Engineering Contradictions & Design Principles
Engineering Contradiction Analysis
1Adaptability or versatility
If conventional decision support systems are used in oil and gas production, then systems can be customized for individual operating environments, but data flow bottlenecks occur and real-time responsiveness is lost
Solution Approach 1:
The patent implements a universal data-conditioning workflow platform that serves multiple functions: data collection, validation, transformation, and distribution to multiple applications simultaneously. This centralized architecture eliminates data flow bottlenecks while maintaining adaptability to individual operating environments through configurable workflow templates that can be customized for different oil and gas production scenarios without requiring separate custom systems for each environment.
2Reliability
If human production workflows are manually managed, then expert knowledge can be applied, but workflows are not centrally managed or appropriately automated leading to inefficiency
Solution Approach 1:
The system implements self-service automation where the workflow engine automatically executes data-conditioning workflows based on predefined rules and templates. Expert knowledge is encoded into reusable workflow templates that automatically guide data processing, validation, and transformation without requiring manual human intervention for each execution. The system serves itself by automatically managing workflow orchestration, error handling, and result distribution across multiple applications.
3Device complexity
If data-conditioning workflows are not in place, then system complexity is reduced, but data flow bottlenecks occur and asset awareness is poor
Solution Approach 1:
The patent segments the data-conditioning workflow into distinct modular components: data collection modules, validation modules, transformation modules, and distribution modules. Each segment performs a specific function and can be independently configured and managed. This modular segmentation reduces overall system complexity by breaking down complex workflows into manageable units while ensuring comprehensive data processing that prevents information loss and maintains full asset awareness throughout the production environment.
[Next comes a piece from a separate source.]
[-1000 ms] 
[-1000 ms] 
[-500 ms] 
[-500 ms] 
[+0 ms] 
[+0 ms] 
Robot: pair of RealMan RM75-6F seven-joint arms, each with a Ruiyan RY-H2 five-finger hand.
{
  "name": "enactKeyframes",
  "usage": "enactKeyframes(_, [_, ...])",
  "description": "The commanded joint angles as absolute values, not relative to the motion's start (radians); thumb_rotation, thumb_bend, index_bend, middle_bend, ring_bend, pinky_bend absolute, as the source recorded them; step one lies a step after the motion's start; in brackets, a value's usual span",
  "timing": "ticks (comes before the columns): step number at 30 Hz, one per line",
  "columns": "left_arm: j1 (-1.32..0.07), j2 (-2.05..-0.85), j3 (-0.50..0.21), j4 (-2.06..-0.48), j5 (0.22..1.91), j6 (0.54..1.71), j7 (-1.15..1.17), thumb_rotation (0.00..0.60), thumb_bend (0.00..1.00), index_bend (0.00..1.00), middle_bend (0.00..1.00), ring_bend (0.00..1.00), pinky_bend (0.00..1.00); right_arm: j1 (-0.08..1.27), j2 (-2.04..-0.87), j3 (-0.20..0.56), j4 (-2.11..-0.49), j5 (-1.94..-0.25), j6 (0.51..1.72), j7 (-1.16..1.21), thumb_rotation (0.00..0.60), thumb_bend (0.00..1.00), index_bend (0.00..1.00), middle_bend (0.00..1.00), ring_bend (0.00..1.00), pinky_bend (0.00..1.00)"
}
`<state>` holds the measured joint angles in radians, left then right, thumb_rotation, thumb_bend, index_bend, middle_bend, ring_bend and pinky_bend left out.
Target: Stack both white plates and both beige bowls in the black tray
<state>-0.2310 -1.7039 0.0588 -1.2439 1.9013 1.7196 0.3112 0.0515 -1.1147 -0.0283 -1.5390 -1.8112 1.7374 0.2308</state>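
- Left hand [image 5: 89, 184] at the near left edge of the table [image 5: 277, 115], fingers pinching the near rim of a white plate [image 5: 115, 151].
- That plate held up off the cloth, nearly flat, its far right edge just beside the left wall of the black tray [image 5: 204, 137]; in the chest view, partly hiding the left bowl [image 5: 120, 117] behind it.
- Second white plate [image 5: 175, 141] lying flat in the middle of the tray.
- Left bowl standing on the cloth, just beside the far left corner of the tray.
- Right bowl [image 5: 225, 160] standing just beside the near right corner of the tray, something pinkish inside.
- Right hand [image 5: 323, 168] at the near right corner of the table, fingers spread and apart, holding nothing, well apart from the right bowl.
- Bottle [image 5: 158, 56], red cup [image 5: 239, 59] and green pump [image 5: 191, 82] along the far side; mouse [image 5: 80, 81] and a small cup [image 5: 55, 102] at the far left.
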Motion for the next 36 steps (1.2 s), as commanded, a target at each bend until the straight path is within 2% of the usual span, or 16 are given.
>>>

4Adaptability or versatility
If decision-making processes depend on user knowledge and individual experience, then customized solutions can be created, but workflows become non-standardized and难以 to scale
Solution Approach 1:
The system performs preliminary action by pre-configuring standardized workflow templates that encode expert knowledge and best practices for common oil and gas production scenarios. These templates are prepared in advance with predefined data validation rules, transformation logic, and distribution configurations. When deployed, the templates automatically adapt to specific operating environments through parameter configuration rather than requiring custom development, thus maintaining both standardization and adaptability.
Data Source
AI summary
Implementations that integrate data-driven modeling and knowledge into self-improving reasoning systems and processes are described. For example, an implementation of a method may include determining at least one recommended action using a reasoning component having a data-driven modeling portion and a knowledge-based portion. Such determining includes integrating one or more determination aspects determined by the data-driven modeling portion, and one or more additional determination aspects determined by the knowledge-based portion.